Extracted records:
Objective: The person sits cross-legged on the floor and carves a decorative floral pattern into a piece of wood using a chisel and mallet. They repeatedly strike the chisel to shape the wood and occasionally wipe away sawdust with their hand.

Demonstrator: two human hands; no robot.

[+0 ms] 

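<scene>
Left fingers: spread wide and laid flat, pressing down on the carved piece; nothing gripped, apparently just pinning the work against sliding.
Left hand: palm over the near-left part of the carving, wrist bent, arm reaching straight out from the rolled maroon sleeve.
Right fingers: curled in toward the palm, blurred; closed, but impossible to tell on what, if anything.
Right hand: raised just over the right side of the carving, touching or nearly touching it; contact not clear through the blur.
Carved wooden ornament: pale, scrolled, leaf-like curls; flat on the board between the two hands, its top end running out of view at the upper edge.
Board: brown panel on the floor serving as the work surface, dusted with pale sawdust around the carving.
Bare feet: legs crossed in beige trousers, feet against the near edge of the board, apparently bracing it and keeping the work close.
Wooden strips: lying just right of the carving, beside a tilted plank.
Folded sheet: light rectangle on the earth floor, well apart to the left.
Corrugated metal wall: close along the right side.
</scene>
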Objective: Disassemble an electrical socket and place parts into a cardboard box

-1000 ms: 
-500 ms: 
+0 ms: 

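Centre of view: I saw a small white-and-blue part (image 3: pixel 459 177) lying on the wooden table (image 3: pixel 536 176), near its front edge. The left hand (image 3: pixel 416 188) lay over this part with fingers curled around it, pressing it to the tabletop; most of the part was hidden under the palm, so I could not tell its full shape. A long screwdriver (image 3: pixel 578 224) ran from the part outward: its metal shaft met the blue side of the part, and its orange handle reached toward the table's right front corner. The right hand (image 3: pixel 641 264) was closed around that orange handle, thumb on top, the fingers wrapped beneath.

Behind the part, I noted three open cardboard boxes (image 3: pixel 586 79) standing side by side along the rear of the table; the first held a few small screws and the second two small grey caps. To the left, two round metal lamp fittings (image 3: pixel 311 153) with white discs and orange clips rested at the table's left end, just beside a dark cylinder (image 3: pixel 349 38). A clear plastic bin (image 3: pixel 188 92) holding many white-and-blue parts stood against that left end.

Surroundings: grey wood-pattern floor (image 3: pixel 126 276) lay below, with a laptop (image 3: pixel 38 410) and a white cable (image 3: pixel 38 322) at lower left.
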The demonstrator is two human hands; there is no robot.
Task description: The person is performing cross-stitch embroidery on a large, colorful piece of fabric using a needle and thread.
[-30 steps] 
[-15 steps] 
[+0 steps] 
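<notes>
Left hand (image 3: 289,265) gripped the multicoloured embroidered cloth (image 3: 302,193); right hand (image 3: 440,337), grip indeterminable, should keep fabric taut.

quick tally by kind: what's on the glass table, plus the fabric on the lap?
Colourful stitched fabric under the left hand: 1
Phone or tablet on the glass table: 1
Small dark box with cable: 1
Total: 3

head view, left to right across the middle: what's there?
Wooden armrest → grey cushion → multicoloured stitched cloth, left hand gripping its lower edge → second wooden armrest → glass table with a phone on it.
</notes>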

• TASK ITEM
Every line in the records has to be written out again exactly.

• ANSWER SPACE
Objective: The person sits cross-legged on the floor and carves a decorative floral pattern into a piece of wood using a chisel and mallet. They repeatedly strike the chisel to shape the wood and occasionally wipe away sawdust with their hand.

Demonstrator: two human hands; no robot.

[+0 ms] 

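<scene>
Left fingers: spread wide and laid flat, pressing down on the carved piece; nothing gripped, apparently just pinning the work against sliding.
Left hand: palm over the near-left part of the carving, wrist bent, arm reaching straight out from the rolled maroon sleeve.
Right fingers: curled in toward the palm, blurred; closed, but impossible to tell on what, if anything.
Right hand: raised just over the right side of the carving, touching or nearly touching it; contact not clear through the blur.
Carved wooden ornament: pale, scrolled, leaf-like curls; flat on the board between the two hands, its top end running out of view at the upper edge.
Board: brown panel on the floor serving as the work surface, dusted with pale sawdust around the carving.
Bare feet: legs crossed in beige trousers, feet against the near edge of the board, apparently bracing it and keeping the work close.
Wooden strips: lying just right of the carving, beside a tilted plank.
Folded sheet: light rectangle on the earth floor, well apart to the left.
Corrugated metal wall: close along the right side.
</scene>
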Objective: Disassemble an electrical socket and place parts into a cardboard box

-1000 ms: 
-500 ms: 
+0 ms: 

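Centre of view: I saw a small white-and-blue part (image 3: pixel 459 177) lying on the wooden table (image 3: pixel 536 176), near its front edge. The left hand (image 3: pixel 416 188) lay over this part with fingers curled around it, pressing it to the tabletop; most of the part was hidden under the palm, so I could not tell its full shape. A long screwdriver (image 3: pixel 578 224) ran from the part outward: its metal shaft met the blue side of the part, and its orange handle reached toward the table's right front corner. The right hand (image 3: pixel 641 264) was closed around that orange handle, thumb on top, the fingers wrapped beneath.

Behind the part, I noted three open cardboard boxes (image 3: pixel 586 79) standing side by side along the rear of the table; the first held a few small screws and the second two small grey caps. To the left, two round metal lamp fittings (image 3: pixel 311 153) with white discs and orange clips rested at the table's left end, just beside a dark cylinder (image 3: pixel 349 38). A clear plastic bin (image 3: pixel 188 92) holding many white-and-blue parts stood against that left end.

Surroundings: grey wood-pattern floor (image 3: pixel 126 276) lay below, with a laptop (image 3: pixel 38 410) and a white cable (image 3: pixel 38 322) at lower left.
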The demonstrator is two human hands; there is no robot.
Task description: The person is performing cross-stitch embroidery on a large, colorful piece of fabric using a needle and thread.
[-30 steps] 
[-15 steps] 
[+0 steps] 
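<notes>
Left hand (image 3: 289,265) gripped the multicoloured embroidered cloth (image 3: 302,193); right hand (image 3: 440,337), grip indeterminable, should keep fabric taut.

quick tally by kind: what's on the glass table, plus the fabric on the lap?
Colourful stitched fabric under the left hand: 1
Phone or tablet on the glass table: 1
Small dark box with cable: 1
Total: 3

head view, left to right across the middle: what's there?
Wooden armrest → grey cushion → multicoloured stitched cloth, left hand gripping its lower edge → second wooden armrest → glass table with a phone on it.
</notes>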

This concludes the response.